**WORK TO COMPLETE**.
Set down the data that follows again, exactly as written.

**DATA BLOCK**.
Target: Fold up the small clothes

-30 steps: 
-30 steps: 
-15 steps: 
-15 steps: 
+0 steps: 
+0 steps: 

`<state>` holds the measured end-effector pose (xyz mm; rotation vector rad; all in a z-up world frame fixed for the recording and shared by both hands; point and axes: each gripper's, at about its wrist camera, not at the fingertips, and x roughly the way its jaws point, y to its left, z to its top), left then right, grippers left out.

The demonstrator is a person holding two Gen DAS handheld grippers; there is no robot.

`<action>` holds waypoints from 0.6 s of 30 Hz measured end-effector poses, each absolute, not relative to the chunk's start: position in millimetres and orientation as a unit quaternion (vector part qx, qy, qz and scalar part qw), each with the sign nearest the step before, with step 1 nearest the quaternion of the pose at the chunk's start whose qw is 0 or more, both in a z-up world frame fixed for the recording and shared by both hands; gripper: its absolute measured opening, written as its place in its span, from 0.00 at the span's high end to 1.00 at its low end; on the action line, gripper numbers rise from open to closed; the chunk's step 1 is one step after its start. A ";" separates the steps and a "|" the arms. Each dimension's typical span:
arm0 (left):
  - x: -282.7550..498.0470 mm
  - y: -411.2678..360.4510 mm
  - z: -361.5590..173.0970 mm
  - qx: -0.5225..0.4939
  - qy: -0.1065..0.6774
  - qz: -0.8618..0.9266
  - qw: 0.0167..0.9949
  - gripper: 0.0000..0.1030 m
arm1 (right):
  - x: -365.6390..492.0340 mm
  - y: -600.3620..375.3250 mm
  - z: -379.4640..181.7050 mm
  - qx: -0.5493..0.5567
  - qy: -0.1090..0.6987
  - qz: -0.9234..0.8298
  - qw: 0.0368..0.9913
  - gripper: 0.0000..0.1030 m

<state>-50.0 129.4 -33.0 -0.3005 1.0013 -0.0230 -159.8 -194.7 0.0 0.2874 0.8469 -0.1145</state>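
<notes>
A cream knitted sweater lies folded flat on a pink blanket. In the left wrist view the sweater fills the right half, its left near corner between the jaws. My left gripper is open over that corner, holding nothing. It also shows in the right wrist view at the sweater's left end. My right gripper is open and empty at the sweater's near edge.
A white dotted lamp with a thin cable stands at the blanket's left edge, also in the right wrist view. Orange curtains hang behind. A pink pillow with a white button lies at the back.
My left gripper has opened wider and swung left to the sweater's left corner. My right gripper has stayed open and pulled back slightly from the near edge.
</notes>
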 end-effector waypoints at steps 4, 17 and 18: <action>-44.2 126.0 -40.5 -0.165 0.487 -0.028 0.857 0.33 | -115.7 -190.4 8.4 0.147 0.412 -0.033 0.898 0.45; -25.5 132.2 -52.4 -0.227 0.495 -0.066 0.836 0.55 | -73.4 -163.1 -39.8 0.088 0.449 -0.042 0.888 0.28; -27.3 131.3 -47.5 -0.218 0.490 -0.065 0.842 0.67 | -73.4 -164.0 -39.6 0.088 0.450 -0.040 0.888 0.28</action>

**SOLUTION FOR THIS PROBLEM**.
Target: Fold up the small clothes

-30 steps: 
-30 steps: 
-15 steps: 
-15 steps: 
+0 steps: 
+0 steps: 

`<state>` holds the measured end-effector pose (xyz mm; rotation vector rad; all in a z-up world frame fixed for the recording and shared by both hands; point and axes: each gripper's, at about its wrist camera, not at the fingertips, and x roughly the way its jaws point, y to its left, z to its top), left then right, grippers left out.

The demonstrator is a person holding two Gen DAS handheld grippers; there is no robot.

`<action>` holds waypoints from 0.6 s of 30 Hz measured end-effector poses, each absolute, not relative to the chunk's start: position in millimetres and orientation as a unit quaternion (vector part qx, qy, qz and scalar part qw), each with the sign nearest the step before, with step 1 nearest the quaternion of the pose at the chunk's start whose qw is 0 or more, both in a z-up world frame fixed for the recording and shared by both hands; gripper: its absolute measured opening, written as its place in its span, from 0.00 at the span's high end to 1.00 at its low end; on the action line, gripper numbers rise from open to closed; the chunk's step 1 is one step after its start. A ";" separates the steps and a "|" the arms. Each dimension's typical span:
arm0 (left):
  - x: -282.7550..498.0470 mm
  - y: -411.2678..360.4510 mm
  - z: -361.5590..173.0970 mm
  - qx: -0.5225..0.4939
  - qy: -0.1065..0.6774
  - qz: -0.8618..0.9266
  - qw: 0.0167..0.9949
  - gripper: 0.0000..0.1030 m
arm1 (right):
  - x: -365.6390..492.0340 mm
  - y: -600.3620..375.3250 mm
  - z: -379.4640..181.7050 mm
  - qx: -0.5493..0.5567
  - qy: -0.1090..0.6987
  - qz: -0.9234..0.8298
  - qw: 0.0368..0.9913
  - gripper: 0.0000..0.1030 m

<state>-50.0 129.4 -33.0 -0.3005 1.0013 -0.0230 -159.8 -194.7 0.0 0.2874 0.8469 -0.1145</state>
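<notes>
A cream knitted sweater lies folded flat on a pink blanket. In the left wrist view the sweater fills the right half, its left near corner between the jaws. My left gripper is open over that corner, holding nothing. It also shows in the right wrist view at the sweater's left end. My right gripper is open and empty at the sweater's near edge.
A white dotted lamp with a thin cable stands at the blanket's left edge, also in the right wrist view. Orange curtains hang behind. A pink pillow with a white button lies at the back.
My left gripper has opened wider and swung left to the sweater's left corner. My right gripper has stayed open and pulled back slightly from the near edge.
</notes>
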 end-effector waypoints at steps 4, 17 and 18: <action>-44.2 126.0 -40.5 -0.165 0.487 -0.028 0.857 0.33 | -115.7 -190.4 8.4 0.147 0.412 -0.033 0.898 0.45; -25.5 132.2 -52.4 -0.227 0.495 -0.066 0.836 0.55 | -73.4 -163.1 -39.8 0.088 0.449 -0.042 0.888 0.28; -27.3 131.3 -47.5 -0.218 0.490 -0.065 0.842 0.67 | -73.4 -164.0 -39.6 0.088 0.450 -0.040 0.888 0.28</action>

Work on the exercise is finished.